| Problem requirements |
Tally the lines below containing "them" and report only the total.

| Data shown |
..........

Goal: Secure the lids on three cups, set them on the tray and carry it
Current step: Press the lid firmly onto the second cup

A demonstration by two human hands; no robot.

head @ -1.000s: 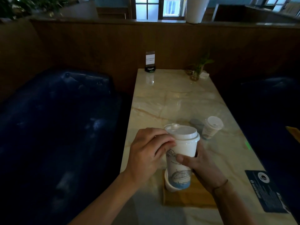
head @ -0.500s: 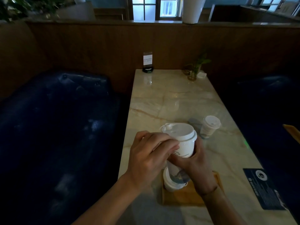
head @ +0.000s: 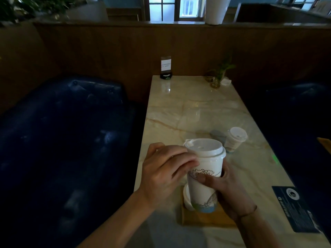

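Observation:
A tall white paper cup [head: 204,187] with a printed pattern and a white lid [head: 204,146] is held just above the wooden tray [head: 202,218]. My right hand [head: 231,192] wraps around its body from the right, thumb across the front. My left hand [head: 166,172] rests against its upper left side, fingertips under the lid's rim. A second lidded cup [head: 187,198] stands on the tray, mostly hidden behind the tall one. A third lidded cup [head: 234,139] stands on the marble table [head: 193,108] further back to the right.
A dark card [head: 293,206] lies at the table's right edge. A sign holder [head: 166,68] and a small plant in a glass [head: 217,77] stand at the far end against the wooden wall. Dark blue benches [head: 62,140] flank the table.
The view has shifted slightly. My left fingers have slid along the cup's upper side below the lid, and the cup stays over the tray in my right hand.

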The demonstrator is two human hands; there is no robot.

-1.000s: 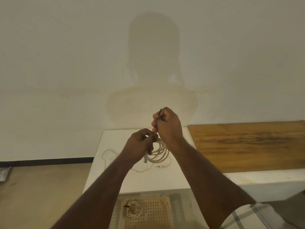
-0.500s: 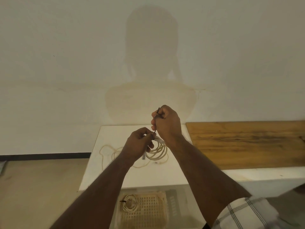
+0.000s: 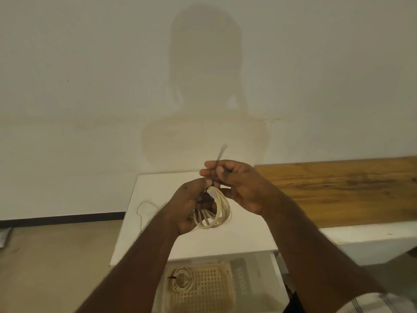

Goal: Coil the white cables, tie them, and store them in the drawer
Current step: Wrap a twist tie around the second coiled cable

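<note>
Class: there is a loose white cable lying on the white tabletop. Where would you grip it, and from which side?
Probably at the loop showing left of the left hand, coming from above: it lies flat on the tabletop, and the rest is hidden behind the forearm.

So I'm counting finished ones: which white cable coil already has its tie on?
The coil in the drawer basket, with a dark tie; the left hand's coil isn't tied yet.

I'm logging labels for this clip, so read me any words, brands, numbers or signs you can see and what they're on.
None: no readable text anywhere in the head view.
The coiled white cable, the dark tie, the tied coil in the basket and the white table show no print.
</note>
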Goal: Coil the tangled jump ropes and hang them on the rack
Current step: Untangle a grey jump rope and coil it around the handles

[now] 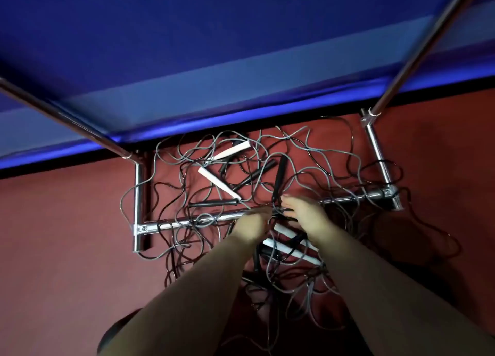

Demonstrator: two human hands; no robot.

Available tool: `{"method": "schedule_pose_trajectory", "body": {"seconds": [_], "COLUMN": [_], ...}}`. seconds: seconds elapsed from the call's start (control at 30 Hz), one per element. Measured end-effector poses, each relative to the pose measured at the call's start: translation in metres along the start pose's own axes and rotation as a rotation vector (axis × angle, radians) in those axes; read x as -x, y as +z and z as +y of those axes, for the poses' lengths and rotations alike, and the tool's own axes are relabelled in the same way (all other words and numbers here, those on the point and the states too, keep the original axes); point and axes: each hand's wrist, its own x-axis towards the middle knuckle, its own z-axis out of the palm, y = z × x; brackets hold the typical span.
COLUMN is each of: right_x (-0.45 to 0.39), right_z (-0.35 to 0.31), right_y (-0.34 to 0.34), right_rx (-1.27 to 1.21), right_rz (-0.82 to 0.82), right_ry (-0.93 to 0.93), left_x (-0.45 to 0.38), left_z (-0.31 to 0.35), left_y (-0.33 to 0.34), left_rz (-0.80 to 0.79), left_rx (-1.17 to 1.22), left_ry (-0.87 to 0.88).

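From my feed, a red floor (67,235) runs up to a blue wall (187,47) with a dark strip at its foot. A chrome rack (138,195) stands low on the floor, poles rising off both corners. The jump ropes (241,168) sprawl in a tangle over its base bar, white and black handles mixed in. My left hand (251,224) curls into the cords at the bar; I cannot tell its grip. My right hand (302,211) lies nearly flat, fingers straight, just beside it.
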Motion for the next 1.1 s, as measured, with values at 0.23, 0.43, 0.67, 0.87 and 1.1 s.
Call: {"method": "schedule_pose_trajectory", "body": {"seconds": [0.23, 0.43, 0.67, 0.87, 1.1], "right_x": [-0.043, -0.046, -0.007, 0.07, 0.202], "right_z": [0.013, 0.014, 0.003, -0.03, -0.078], "right_y": [0.002, 0.003, 0.011, 0.013, -0.005], "right_rx": [0.05, 0.118, 0.11, 0.143, 0.134], "right_rz": [0.019, 0.0, 0.087, 0.117, 0.028], "right_ry": [-0.003, -0.029, -0.085, -0.14, -0.254], "left_x": [-0.033, -0.038, 0.007, 0.091, 0.207], "left_z": [0.004, 0.007, 0.02, 0.061, 0.077], "left_y": [0.013, 0.017, 0.007, -0.003, -0.015], "left_rz": [-0.014, -0.017, -0.027, 0.009, 0.13], "left_rx": [0.038, 0.116, 0.02, -0.197, -0.801], "left_ry": [0.016, 0.053, 0.04, 0.22, 0.503]}}
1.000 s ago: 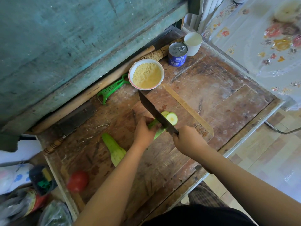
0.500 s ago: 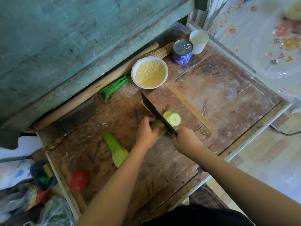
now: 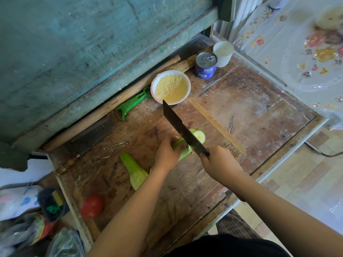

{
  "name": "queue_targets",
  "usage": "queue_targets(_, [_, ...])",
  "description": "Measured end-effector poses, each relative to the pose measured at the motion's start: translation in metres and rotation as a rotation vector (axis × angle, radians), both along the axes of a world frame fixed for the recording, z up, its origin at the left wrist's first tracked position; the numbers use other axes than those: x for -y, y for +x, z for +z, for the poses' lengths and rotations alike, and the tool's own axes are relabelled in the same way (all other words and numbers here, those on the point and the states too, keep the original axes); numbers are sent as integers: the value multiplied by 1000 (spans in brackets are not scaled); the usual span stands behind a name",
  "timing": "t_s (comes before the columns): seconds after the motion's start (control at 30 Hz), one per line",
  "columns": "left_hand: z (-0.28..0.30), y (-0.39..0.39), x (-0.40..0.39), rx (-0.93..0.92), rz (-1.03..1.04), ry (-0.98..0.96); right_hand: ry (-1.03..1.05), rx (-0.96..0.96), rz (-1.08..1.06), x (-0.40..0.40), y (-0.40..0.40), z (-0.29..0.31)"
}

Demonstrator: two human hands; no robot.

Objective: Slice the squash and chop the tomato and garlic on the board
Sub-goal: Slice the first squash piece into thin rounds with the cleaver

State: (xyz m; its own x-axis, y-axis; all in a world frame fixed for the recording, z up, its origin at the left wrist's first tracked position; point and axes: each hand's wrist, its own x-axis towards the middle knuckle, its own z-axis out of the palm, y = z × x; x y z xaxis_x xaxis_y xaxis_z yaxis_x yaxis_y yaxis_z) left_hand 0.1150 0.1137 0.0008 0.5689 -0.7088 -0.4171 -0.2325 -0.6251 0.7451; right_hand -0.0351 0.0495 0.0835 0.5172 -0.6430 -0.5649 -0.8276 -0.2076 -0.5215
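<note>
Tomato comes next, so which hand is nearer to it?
Left. The left hand holds squash up-right of the tomato; the right hand, gripping the knife, is farther right.

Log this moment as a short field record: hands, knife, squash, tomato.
left hand: holds squash piece on the board
right hand: grips knife
knife: blade over the squash piece, beside cut slices
other squash piece: uncut, left of hands
tomato: whole, near left corner
garlic: not visible

Bare forearms, dark top w/o sleeves
</note>
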Motion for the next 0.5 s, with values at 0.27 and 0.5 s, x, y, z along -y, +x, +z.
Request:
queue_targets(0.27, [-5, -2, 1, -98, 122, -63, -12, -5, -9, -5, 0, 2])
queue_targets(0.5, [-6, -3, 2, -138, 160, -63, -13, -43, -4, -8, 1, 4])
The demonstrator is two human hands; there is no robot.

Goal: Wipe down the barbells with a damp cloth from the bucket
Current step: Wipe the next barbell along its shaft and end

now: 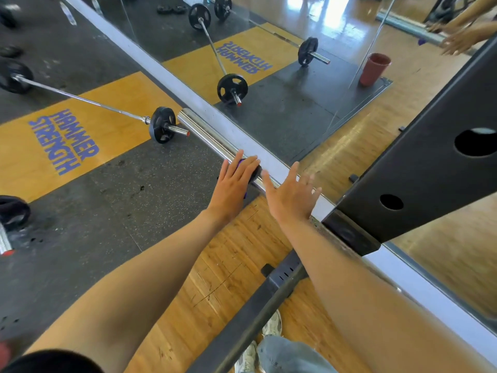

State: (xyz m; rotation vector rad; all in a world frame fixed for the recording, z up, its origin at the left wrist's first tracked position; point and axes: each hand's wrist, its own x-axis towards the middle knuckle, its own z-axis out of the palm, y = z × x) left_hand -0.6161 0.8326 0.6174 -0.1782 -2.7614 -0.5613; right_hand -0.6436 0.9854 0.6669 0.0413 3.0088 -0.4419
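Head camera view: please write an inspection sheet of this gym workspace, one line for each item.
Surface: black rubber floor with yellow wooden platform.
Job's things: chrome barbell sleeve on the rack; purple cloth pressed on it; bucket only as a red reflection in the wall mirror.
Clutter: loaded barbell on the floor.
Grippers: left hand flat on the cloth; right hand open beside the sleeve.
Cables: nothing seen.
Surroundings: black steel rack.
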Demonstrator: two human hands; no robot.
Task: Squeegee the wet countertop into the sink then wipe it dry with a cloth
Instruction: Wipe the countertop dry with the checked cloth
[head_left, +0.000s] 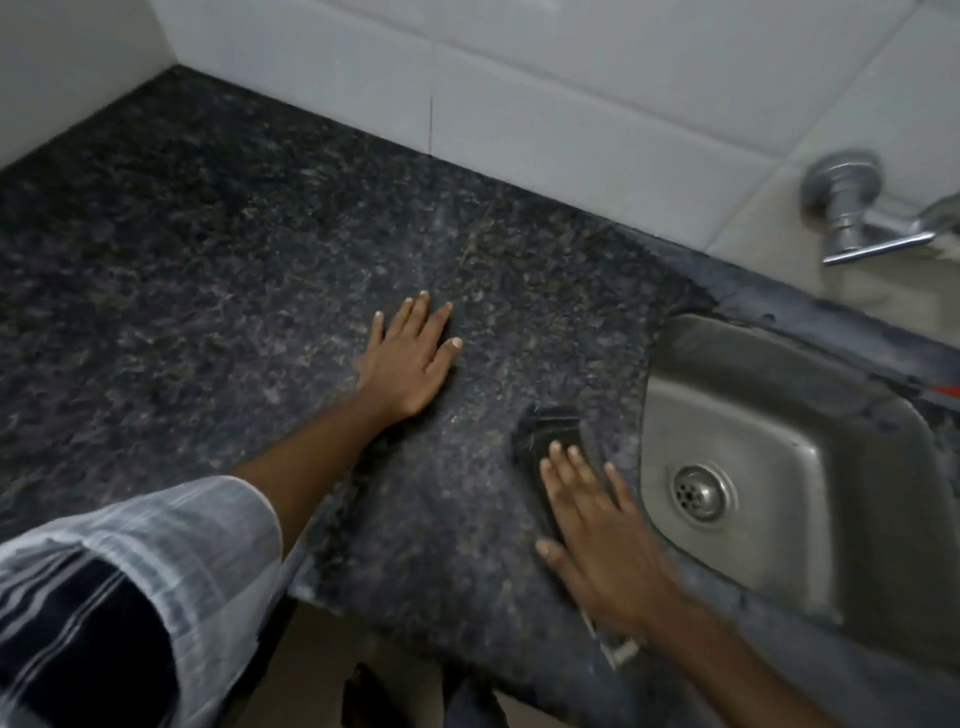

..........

| Task answer |
3